[WHAT TO DO]
Please repeat the whole listing exactly, but leave the pictures out.

[INPUT DATA]
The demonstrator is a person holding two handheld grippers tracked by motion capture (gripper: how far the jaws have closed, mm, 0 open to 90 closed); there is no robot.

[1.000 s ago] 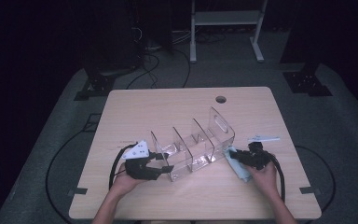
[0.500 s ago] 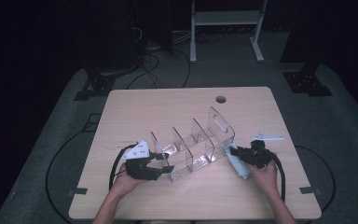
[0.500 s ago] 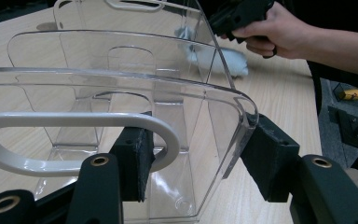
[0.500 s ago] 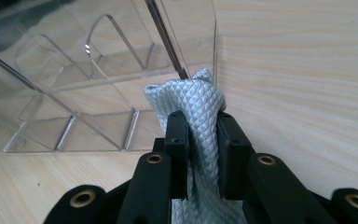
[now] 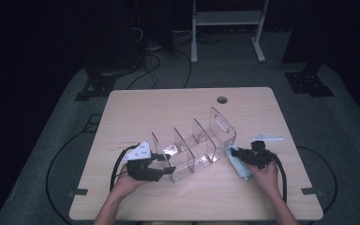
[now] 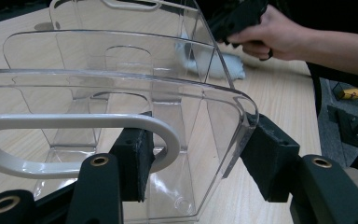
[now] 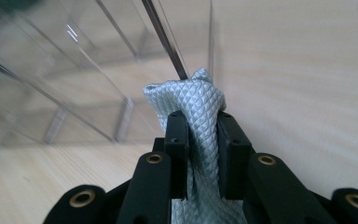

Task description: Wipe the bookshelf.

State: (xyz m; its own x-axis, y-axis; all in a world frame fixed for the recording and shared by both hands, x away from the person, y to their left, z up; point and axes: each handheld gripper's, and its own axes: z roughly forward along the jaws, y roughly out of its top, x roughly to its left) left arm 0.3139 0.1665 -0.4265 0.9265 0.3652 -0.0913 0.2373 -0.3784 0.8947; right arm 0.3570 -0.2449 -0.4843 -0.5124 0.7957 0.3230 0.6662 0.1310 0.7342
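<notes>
progress: wiping looks under way, cloth at organiser's end wall, inner bays apparently left | left hand-held gripper: pinching near end panel of the clear acrylic divided organiser, steadying it on pale wooden counter | right hand-held gripper: pressed tight on pale blue quilted cloth, against far end
</notes>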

[THE ANSWER]
The demonstrator is a person holding two handheld grippers tracked by motion capture (gripper: how far the jaws have closed, mm, 0 open to 90 closed); there is no robot.

[1.000 s ago] 
[0.500 s ago] 
[0.500 s ago] 
[0.500 s ago] 
[now] 
[now] 
[now] 

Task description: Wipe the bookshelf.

State: (xyz m; its own x-axis, y-axis; all in a world frame fixed for the recording and shared by both hands, x away from the person, y to their left, z up; point and axes: each handheld gripper's, and its own axes: z roughly forward along the jaws, y roughly out of its top, x roughly to its left) left arm 0.3139 0.1665 -0.4265 0.9265 0.3652 -0.0913 0.2373 -0.3784 0.8947; right arm 0.3570 -0.2449 -0.4843 -0.5124 0.7957 0.3230 0.6662 0.1310 0.7342
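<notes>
progress: wiping looks under way, cloth at organiser's end wall, inner bays apparently left | left hand-held gripper: pinching near end panel of the clear acrylic divided organiser, steadying it on pale wooden counter | right hand-held gripper: pressed tight on pale blue quilted cloth, against far end
</notes>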

Nothing else is part of this exercise.